# [Data excerpts]
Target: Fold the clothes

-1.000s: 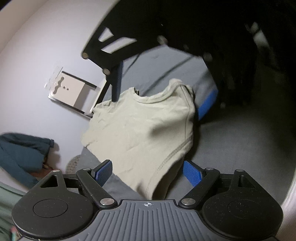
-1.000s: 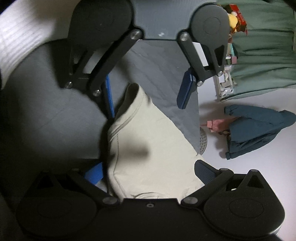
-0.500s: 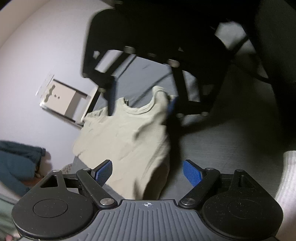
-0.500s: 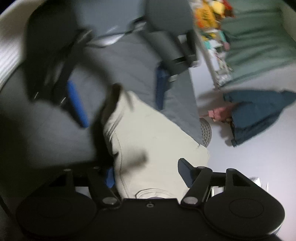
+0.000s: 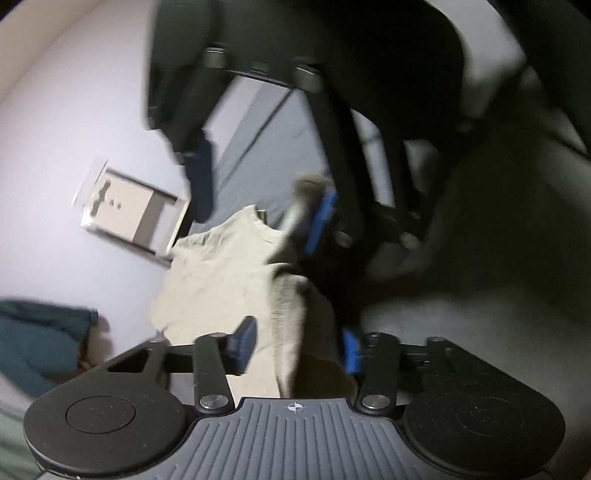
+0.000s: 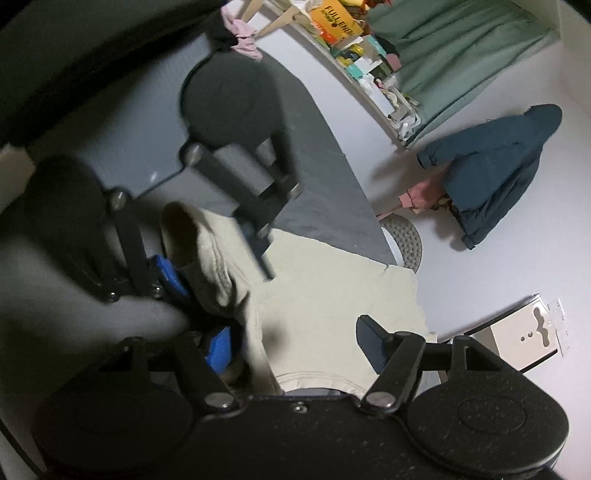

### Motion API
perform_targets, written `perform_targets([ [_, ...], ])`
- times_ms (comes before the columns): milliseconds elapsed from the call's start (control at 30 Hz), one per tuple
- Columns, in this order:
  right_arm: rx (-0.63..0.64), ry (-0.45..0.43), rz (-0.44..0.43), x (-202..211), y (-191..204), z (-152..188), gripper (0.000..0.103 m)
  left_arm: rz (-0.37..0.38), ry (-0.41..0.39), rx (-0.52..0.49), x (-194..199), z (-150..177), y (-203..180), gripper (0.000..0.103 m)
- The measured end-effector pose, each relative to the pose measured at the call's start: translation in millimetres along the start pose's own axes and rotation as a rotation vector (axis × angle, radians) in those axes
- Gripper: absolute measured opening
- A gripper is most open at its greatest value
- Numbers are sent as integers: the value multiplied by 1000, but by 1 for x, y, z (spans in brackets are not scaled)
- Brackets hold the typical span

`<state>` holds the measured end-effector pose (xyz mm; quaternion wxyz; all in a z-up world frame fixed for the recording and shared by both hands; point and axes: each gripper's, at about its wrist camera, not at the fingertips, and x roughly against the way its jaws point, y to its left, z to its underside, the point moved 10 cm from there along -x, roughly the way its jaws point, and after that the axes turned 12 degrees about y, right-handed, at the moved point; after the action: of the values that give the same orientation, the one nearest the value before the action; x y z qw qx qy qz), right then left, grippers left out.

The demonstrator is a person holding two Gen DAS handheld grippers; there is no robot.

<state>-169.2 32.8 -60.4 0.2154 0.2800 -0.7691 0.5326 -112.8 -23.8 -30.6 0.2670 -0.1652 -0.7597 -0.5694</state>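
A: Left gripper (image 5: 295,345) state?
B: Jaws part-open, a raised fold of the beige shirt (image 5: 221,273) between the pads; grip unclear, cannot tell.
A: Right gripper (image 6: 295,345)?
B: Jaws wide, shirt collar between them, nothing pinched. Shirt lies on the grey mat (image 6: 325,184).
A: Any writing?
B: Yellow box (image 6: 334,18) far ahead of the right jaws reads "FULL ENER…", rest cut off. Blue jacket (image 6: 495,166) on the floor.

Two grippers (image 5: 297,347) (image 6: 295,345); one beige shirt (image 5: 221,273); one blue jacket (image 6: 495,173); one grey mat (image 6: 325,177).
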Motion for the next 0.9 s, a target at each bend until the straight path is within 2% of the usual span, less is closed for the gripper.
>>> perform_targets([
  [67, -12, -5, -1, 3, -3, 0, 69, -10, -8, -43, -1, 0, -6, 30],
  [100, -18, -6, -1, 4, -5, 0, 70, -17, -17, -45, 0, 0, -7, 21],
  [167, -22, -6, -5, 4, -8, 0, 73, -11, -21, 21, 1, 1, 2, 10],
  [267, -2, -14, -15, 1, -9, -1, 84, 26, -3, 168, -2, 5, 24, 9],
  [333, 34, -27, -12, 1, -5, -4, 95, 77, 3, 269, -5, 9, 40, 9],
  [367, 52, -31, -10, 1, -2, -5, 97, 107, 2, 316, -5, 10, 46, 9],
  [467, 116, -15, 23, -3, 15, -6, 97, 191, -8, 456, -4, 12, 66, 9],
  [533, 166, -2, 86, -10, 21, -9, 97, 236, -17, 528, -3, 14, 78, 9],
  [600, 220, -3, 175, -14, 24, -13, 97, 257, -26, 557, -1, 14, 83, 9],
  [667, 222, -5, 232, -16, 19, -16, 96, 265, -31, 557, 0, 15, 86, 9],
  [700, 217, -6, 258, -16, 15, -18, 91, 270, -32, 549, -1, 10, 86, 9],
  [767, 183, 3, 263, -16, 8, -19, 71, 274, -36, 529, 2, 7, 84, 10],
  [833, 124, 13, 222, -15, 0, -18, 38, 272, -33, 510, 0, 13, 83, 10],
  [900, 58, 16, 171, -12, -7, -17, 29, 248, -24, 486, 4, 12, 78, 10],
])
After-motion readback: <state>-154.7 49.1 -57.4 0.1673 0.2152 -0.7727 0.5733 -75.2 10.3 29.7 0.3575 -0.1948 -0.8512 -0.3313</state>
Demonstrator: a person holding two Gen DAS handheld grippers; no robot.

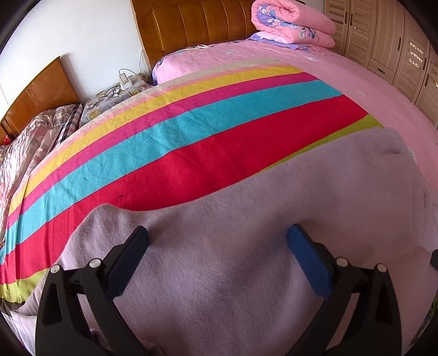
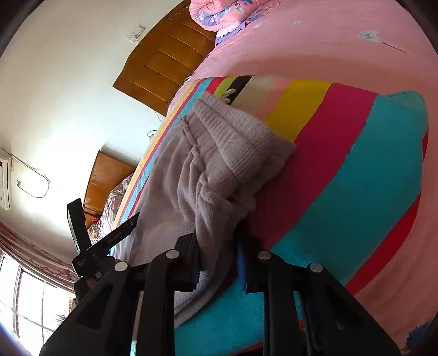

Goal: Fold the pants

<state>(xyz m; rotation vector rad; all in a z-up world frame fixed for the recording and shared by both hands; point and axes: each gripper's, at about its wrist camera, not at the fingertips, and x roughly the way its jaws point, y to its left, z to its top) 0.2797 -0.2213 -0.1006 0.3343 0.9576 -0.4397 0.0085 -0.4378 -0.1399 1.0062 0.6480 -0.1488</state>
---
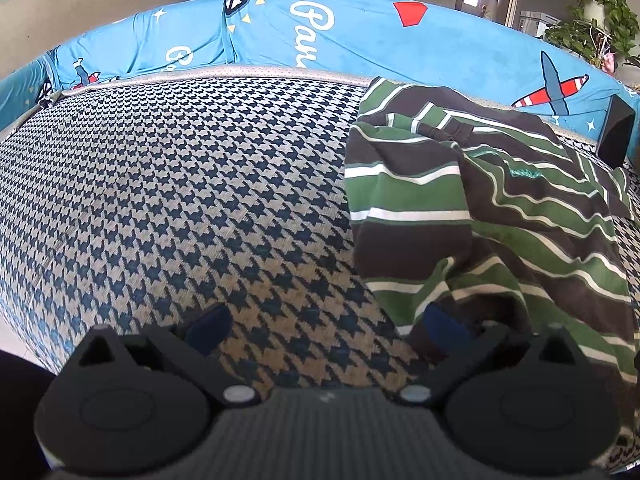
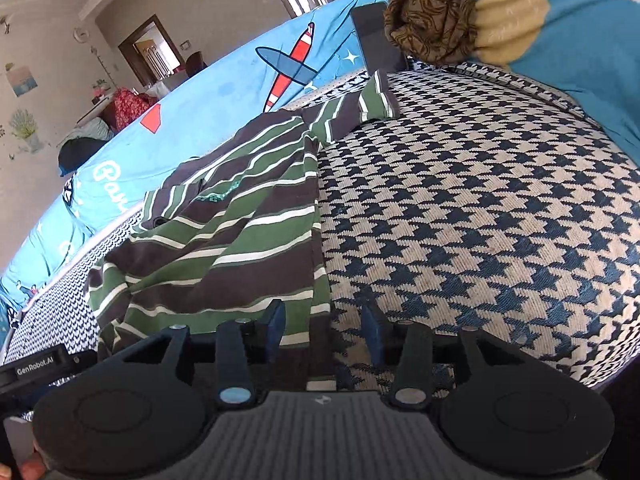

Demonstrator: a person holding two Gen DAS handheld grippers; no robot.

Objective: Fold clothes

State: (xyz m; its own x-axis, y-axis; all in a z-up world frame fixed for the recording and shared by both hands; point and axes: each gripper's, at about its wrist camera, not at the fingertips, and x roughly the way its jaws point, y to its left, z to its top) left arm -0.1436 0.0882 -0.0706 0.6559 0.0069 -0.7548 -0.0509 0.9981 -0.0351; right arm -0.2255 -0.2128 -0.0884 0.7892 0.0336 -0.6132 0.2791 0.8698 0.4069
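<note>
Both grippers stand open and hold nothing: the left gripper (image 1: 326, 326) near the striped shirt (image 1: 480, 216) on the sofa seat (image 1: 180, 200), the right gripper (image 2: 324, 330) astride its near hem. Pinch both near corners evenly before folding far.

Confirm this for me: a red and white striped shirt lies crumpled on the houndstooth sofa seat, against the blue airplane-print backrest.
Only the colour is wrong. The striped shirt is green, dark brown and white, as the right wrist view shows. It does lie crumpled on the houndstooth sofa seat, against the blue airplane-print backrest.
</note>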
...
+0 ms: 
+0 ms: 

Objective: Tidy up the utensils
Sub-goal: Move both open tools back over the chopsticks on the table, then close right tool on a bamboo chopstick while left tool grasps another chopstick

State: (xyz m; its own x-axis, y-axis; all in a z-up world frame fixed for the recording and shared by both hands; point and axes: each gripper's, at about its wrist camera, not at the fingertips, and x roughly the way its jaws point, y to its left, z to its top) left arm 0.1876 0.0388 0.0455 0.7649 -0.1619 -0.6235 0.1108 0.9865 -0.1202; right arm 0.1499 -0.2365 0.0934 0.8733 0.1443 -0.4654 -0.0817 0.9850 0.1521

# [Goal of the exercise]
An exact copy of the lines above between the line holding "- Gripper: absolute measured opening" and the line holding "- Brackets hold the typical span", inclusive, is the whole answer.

# [Response below]
- Gripper: absolute measured opening
- A gripper is most open at its greatest value
- Numbers are sent as integers: the value multiplied by 1000, but by 1 for x, y, z (spans in brackets are not scaled)
- Brackets hold the typical span

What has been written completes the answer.